▸ **EXERCISE**: Please return the listing exactly as it stands, skipping any pictures.

▸ **COLLECTED MATERIAL**:
════════

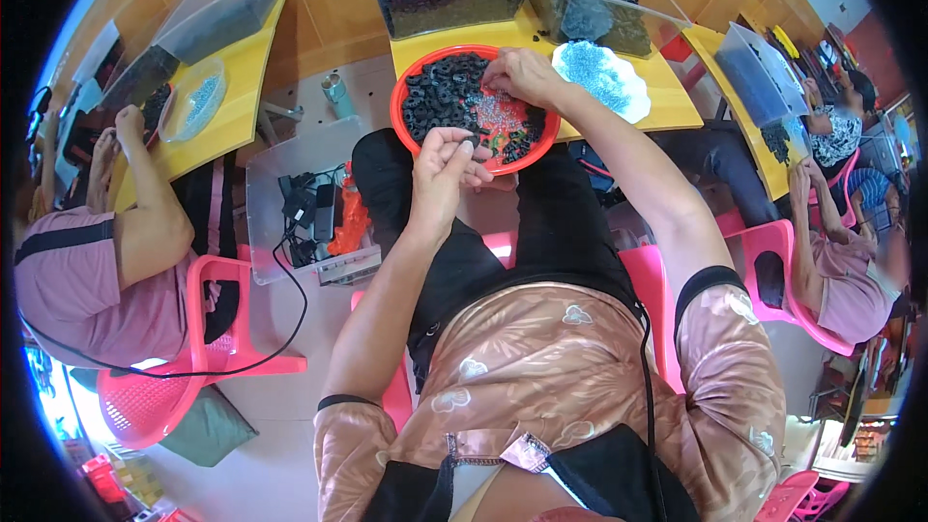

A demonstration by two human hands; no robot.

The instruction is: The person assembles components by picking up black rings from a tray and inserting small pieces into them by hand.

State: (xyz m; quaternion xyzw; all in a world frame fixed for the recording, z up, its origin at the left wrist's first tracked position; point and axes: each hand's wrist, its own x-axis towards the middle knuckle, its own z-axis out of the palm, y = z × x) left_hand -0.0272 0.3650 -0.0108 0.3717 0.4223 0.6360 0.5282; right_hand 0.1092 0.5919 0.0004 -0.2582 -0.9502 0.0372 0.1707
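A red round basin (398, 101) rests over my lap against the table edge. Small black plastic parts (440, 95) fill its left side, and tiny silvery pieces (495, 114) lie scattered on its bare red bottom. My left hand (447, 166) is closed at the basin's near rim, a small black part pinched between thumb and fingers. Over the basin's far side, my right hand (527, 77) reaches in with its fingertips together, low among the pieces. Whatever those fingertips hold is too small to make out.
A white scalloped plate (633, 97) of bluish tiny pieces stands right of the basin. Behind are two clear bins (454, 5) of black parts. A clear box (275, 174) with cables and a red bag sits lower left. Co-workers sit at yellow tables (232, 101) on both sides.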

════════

▸ **REPLY TO THE EXERCISE**:
A demonstration by two human hands; no robot.

The instruction is: The person assembles components by picking up black rings from a tray and inserting small pieces into them by hand.

State: (xyz m; quaternion xyzw; all in a world frame fixed for the recording, z up, its origin at the left wrist's first tracked position; point and axes: each hand's wrist, its own x-axis towards the middle knuckle, its own z-axis out of the palm, y = z × x) left_hand -0.0272 0.3650 -0.0108 0.3717 0.4223 0.6360 0.5282; right_hand 0.1092 0.5919 0.0004 -0.2582 -0.9502 0.0372 0.1707
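A red round basin (398, 101) rests over my lap against the table edge. Small black plastic parts (440, 95) fill its left side, and tiny silvery pieces (495, 114) lie scattered on its bare red bottom. My left hand (447, 166) is closed at the basin's near rim, a small black part pinched between thumb and fingers. Over the basin's far side, my right hand (527, 77) reaches in with its fingertips together, low among the pieces. Whatever those fingertips hold is too small to make out.
A white scalloped plate (633, 97) of bluish tiny pieces stands right of the basin. Behind are two clear bins (454, 5) of black parts. A clear box (275, 174) with cables and a red bag sits lower left. Co-workers sit at yellow tables (232, 101) on both sides.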

Nothing further remains to be added to the answer.